Dolar (USD)
34.07
Euro (EUR)
37.77
Gram Altın
2797.68
BIST 100
9774.49
02:17 İMSAK'A
KALAN SÜRE

19 May 2019

Bitmedi hâlâ…

İnsana bakışımızdan hadiseleri yorumlayışımıza kadar ne çok şey değişiyor hayatımızda… Hiç farkında olmadan –değişen mevsimler gibi- dönüşüyoruz azar azar… Daha az seviniyor, daha az güveniyor, daha az bekliyor, daha az üzülüyor, daha az tahammül ediyor, daha çok yoruluyoruz. Sorsalar, bütün o nazik ve cılız direnişine rağmen içimizde değişmeyen, hep ilk hissiyatımızdaki etkiyle durabilen pek az şey kaldı. Bunlardan biri de Rabbimizin insanlığa ikramı olan rahmet ve mağfiret ayı…

Çok yazıp söylediğimiz mevzuları tükettiğimiz doğrudur. Bu sebeple bilmem ki kaç defalar kaleme aldığım “Ramazan ayı” konusunda bu kez sükûtu konuşturacak, sözü biriktirmeye yeniden başlamak amacıyla içsel bir yolculuğa çıkacaktım. Bitirdiğimi düşünmüştüm çünkü ona dair söylenebilecek her şeyi… Sonra uzletten, sabırdan, rahmetten, oruçtan, rıza ve şükür hâlinden mürekkepti Ramazan… Kelimeler kalp dergâhını olur olmaz tekmelemeye başlayınca anlıyor yanıldığını insan. İçinde bulunduğumuz mucizevî ay, öyle bereketli bir tılsım ki, iftarı beklerken, sahura hazırlanırken, yorulurken, susarken, dua edip semaya bakarken, kelimeleri yıldız yapıp yağdırıyor gönlümüzün göklerinden… Yetişemediğimizi duyumsuyoruz onları tutmaya bu defa…

Ramazan sadece paylaşmak, çoğalmak, paylaşarak çoğalmak, ibadet ve tefekkürde hız kazanmak değil. Kuşa, ağaca, güneşe, toprağa hülasa cümle yaratılana tebessüm etmek aynı zamanda… Ruha ihsan, misafire ikram, çocukluğumuzla kucaklaştığımız müstesna zaman, çeyizlik örtüsü gençliğimizin; sandıklardan çıkarılan…

Kendi çocukluğumuzu, çocuklarımızın çocukluklarında yeşertme çabası… Kalbimizde bırakmanın haksızlık olacağı o hasret günlerine dönüş; birlik hâlâ, hâlâ beraberlik, aynı vakti aynı ahit üzre beklemenin adı hâlâ, hâlâ ezana karışan seslerin şen kalabalığı…

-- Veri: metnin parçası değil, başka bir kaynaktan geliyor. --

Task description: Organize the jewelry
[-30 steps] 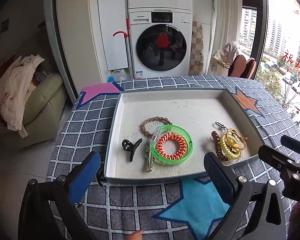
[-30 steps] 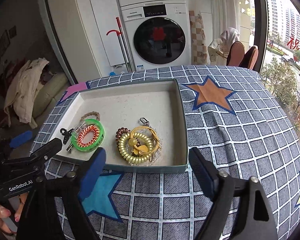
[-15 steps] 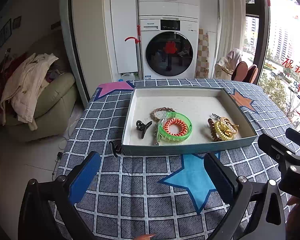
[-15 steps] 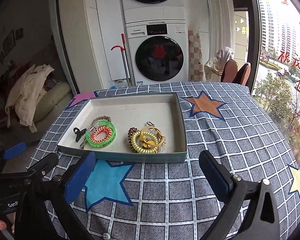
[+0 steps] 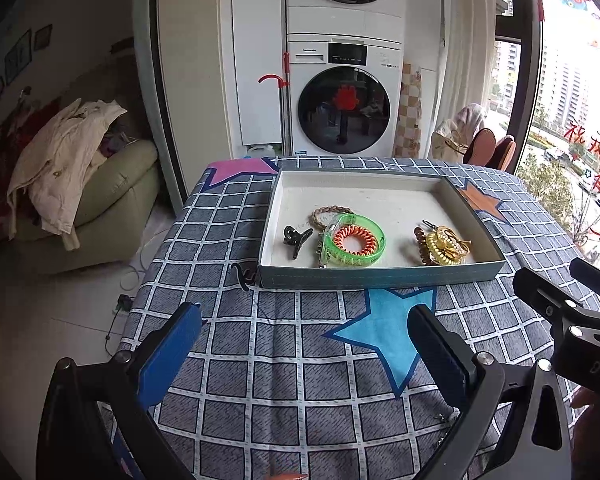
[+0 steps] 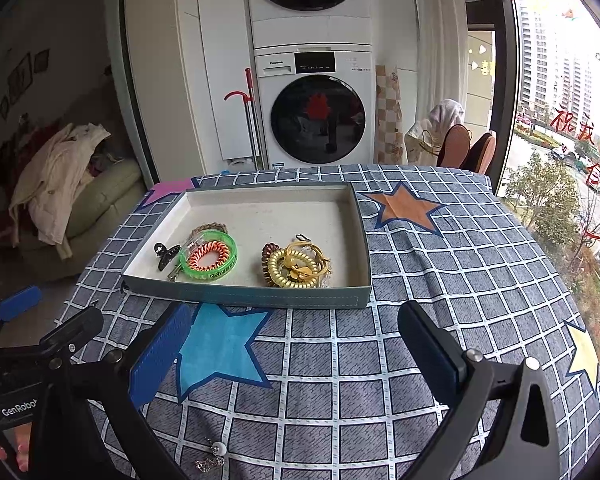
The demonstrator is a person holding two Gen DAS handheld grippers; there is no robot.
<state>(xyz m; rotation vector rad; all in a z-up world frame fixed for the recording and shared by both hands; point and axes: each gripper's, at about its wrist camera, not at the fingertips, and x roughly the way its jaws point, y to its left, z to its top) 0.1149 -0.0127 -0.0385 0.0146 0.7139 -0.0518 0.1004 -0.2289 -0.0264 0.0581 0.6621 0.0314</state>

Geçtiğimiz gün, kıymetli bir gönül insanı iftar davetlerinin neden azaldığını sormuş sayfasında… Bir türlü kabul etmek istemediğim fakat altındaki yorumlara göz atınca ikrara mecbur kaldığım bu toplumsal yozlaşma karşısında dehşete düştüm. Hiçbir şeyin yokluğunu çekmediğimiz böylesi bir zamanda, ikram edenin ihsanla karşılanacağı böylesi bir ayda, akraba ve yoksula kapılarımızı açmamak, onları müze hâline soktuğumuz evlerimizde ağırlayamamak gönüllerimizin artık yağmurdan nasip alamadığını ve çölleştiğini göstermez mi? “Eski Ramazanlar” ı bir âh’ın yanına katarak dilde ve gönülde bırakmak, üzerine hasret ekleyerek bir kayıp hüviyetine sokmak, çağın üşengeç, vefasız ve hodgam ruhuyla hemhal olmak, sadece dinî değil, geleneksel anlamda da Türk milletinin mayasıyla çatışmak olmaz mı? Gönlümüze o yüce aşkın ışıltısını damlatarak dolan böylesi bir zaman, müşfik yorgunluklarımızla, tatlı telaşlarımızla, heyecanlı hâllerimizle anlam kazanmaz mı?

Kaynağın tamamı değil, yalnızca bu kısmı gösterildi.